_Aim of the exercise_
All lines below between the line with "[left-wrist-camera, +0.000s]" and the line with "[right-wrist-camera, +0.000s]", including both, must be copied exactly, and the pictures must be omitted.

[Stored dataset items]
=-=-=
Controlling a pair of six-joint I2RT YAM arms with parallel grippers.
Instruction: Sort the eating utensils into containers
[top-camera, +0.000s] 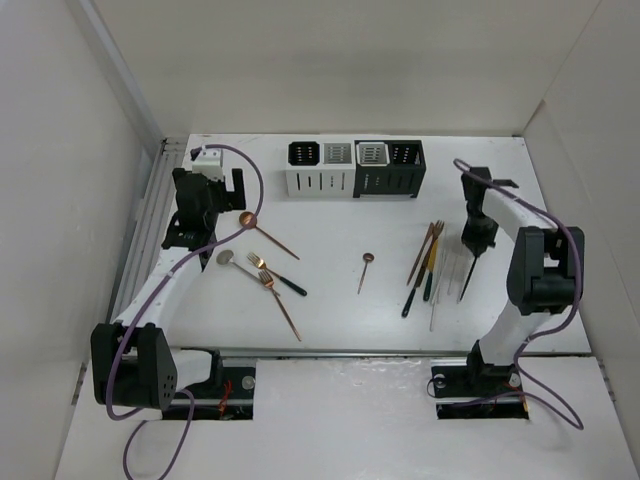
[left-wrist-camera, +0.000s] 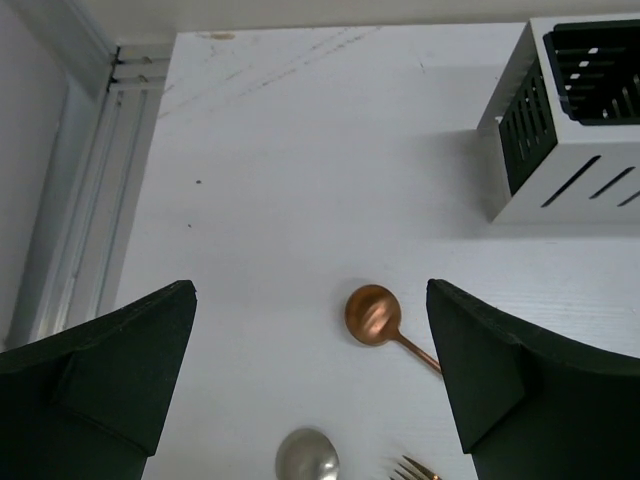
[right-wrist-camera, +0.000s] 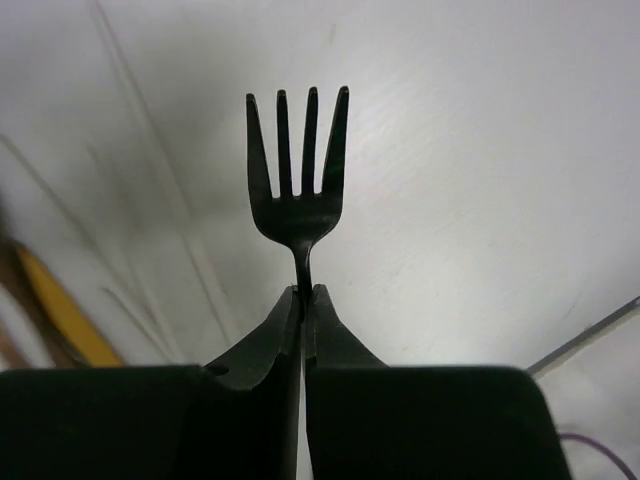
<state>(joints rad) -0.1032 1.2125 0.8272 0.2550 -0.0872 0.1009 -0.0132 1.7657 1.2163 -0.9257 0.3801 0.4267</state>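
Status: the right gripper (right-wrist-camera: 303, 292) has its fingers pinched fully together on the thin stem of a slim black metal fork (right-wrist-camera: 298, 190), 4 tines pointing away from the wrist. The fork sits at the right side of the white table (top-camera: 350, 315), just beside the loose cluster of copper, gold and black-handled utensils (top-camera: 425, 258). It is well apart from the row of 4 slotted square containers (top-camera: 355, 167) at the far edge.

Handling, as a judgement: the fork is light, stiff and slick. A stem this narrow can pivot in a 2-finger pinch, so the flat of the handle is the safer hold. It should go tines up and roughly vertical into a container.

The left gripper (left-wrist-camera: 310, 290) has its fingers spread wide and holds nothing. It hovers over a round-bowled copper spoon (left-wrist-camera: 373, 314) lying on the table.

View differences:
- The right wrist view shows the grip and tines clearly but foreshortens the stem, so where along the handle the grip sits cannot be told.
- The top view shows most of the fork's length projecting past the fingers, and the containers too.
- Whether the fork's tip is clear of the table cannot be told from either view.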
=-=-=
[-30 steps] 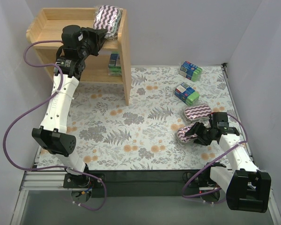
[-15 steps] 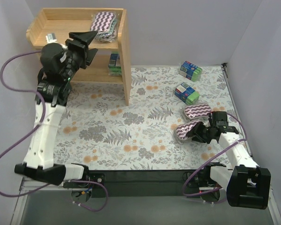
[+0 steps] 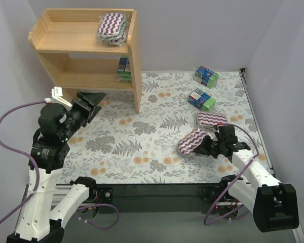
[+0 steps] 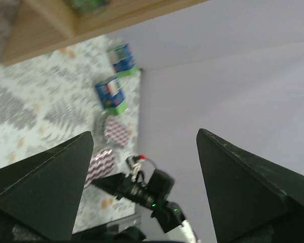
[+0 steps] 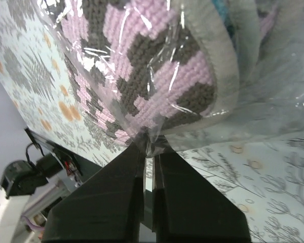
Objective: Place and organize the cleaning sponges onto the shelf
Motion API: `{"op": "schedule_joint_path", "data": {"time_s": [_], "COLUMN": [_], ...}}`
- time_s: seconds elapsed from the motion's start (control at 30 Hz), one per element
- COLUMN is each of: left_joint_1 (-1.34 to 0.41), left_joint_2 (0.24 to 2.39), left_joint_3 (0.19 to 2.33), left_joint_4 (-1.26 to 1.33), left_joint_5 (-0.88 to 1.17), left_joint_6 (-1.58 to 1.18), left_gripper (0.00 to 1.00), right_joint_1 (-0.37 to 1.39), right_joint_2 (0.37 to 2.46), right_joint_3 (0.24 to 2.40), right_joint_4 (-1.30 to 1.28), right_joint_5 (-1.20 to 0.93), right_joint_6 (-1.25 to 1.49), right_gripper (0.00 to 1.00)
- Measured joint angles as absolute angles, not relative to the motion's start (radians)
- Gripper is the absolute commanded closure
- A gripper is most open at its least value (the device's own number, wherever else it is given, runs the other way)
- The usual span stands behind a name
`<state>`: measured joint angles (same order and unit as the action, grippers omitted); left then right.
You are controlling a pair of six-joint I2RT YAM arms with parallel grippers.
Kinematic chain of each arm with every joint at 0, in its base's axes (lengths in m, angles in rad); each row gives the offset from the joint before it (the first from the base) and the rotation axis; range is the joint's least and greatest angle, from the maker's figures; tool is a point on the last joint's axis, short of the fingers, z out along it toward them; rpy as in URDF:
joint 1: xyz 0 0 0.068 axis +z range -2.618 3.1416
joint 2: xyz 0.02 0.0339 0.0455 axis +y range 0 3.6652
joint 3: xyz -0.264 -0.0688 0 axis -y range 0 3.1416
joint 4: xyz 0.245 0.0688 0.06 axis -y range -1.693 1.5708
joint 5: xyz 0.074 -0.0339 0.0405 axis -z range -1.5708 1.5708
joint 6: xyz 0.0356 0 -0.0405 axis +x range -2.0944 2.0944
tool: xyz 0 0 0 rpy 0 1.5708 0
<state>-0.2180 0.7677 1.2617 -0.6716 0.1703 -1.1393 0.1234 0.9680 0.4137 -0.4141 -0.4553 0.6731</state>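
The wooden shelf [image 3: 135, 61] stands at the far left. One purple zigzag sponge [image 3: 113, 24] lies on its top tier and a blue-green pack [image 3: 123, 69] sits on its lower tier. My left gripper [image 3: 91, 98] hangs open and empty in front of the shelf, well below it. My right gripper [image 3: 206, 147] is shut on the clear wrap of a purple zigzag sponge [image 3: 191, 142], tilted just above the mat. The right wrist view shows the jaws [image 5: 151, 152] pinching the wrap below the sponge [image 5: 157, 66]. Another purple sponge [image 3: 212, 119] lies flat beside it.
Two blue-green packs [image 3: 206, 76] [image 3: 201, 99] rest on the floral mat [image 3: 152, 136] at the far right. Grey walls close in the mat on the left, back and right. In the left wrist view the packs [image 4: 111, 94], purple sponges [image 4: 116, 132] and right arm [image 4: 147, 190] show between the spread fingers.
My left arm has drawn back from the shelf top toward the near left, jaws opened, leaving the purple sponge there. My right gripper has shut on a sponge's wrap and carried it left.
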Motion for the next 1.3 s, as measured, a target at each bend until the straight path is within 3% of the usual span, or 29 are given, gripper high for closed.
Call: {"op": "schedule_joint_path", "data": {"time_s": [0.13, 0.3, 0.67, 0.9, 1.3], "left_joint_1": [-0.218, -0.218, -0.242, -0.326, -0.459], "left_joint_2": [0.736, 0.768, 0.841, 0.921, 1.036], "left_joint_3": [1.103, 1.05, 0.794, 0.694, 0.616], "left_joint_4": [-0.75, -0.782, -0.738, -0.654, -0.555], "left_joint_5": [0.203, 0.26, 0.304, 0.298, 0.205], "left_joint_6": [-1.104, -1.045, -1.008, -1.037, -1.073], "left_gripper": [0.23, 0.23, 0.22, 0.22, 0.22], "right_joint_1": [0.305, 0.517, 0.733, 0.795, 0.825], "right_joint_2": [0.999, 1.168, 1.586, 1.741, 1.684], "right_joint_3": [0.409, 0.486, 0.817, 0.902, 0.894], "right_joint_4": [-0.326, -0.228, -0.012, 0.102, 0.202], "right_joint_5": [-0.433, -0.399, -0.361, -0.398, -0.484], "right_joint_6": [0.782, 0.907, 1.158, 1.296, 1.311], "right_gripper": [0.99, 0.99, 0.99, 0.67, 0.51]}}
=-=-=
_Answer to this exercise_
[left-wrist-camera, +0.000s] 
[right-wrist-camera, +0.000s] 

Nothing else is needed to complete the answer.